For agencies and service providers, this conversation goes even better if the alternative metric shows a favorable trend. Click-to-open ratio, reply rate, or conversion rate over the past quarter often tell a story the open rate obscured. If your real engagement was improving while the inflated open rate was also rising, you can show both trends and credit the underlying work rather than the inflated headline.
The worst outcome is continuing to report open rate as a primary KPI while knowing it is unreliable. That approach sets the team up for a future correction that will look much worse than an intentional shift now. Auditors, new hires, or incoming executives eventually notice the disconnect, and the question of why the team kept reporting on a known-flawed metric is harder to answer than the question of why the team proactively moved to better ones.
What Gmail Postmaster Tools Tell You That Open Rates Don't
Gmail Postmaster Tools provides metrics based on Gmail's own processing of your emails. Spam rate, domain reputation, and delivery errors are all tracked there based on actual recipient actions, not pixel loads.
The spam rate in Postmaster Tools reflects how often recipients marked your email as spam, gathered at scale across Gmail users. This is a genuine human signal. Domain reputation reflects Gmail's overall assessment of your sending behavior. These metrics don't get inflated by prefetching.
If your ESP shows strong open rates but your Postmaster Tools domain reputation is declining, you're seeing the disconnect between machine-generated opens and actual human engagement. The real engagement data is in Postmaster Tools. The open rate is flattering noise.
Checking Postmaster Tools weekly takes about five minutes and provides cleaner signal than any open rate report. Sender reputation and inbox placement are ultimately what determine whether your emails reach anyone, and Gmail is measuring reputation based on genuine engagement signals that open rate no longer captures.

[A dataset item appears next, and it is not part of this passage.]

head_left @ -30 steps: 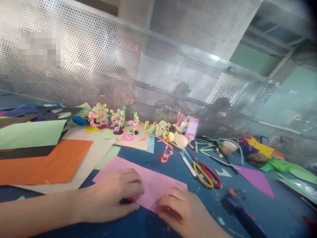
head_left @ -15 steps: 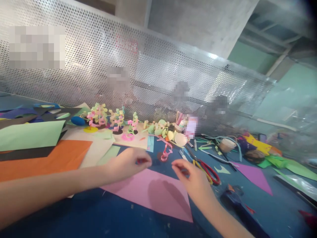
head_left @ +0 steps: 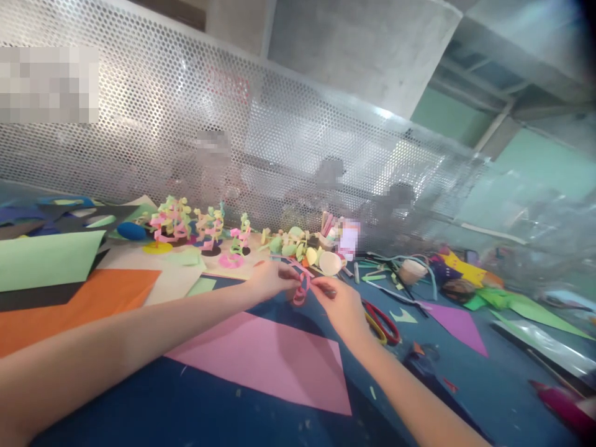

The open rate had a good run. For about 15 years it was a reasonable proxy for human attention. Now it's a noisy blend of real opens, Apple prefetches, Gmail AI processing, and various bot activity, all reported as a single number that looks meaningful but increasingly isn't.
The practical response isn't to panic. It's to shift your optimization target. Build your automation triggers on clicks and replies. Build your list hygiene decisions on click activity and conversions. Report to stakeholders on metrics that require a human to act.
Pull your campaign data from the past 90 days and calculate click-to-open rate for each send. Compare it to industry benchmarks for CTOR. If it's low, you have inflated open counts. That's your starting point for recalibrating.
Pair this diagnostic with list hygiene. The subscribers most likely to generate prefetch opens without real engagement are often addresses that have been on your list for years without meaningful activity, and running that segment through email verification catches the dead addresses that are still generating pixel loads without ever being read by a human. Bulk Mail Verifier handles the list hygiene side while the metric recalibration covered here handles the measurement side. Together they give you a program where the engagement signals you are acting on are real, and the metrics you are reporting on are actually measuring what you think they are measuring. The sooner you make the shift, the less painful the eventual reset becomes.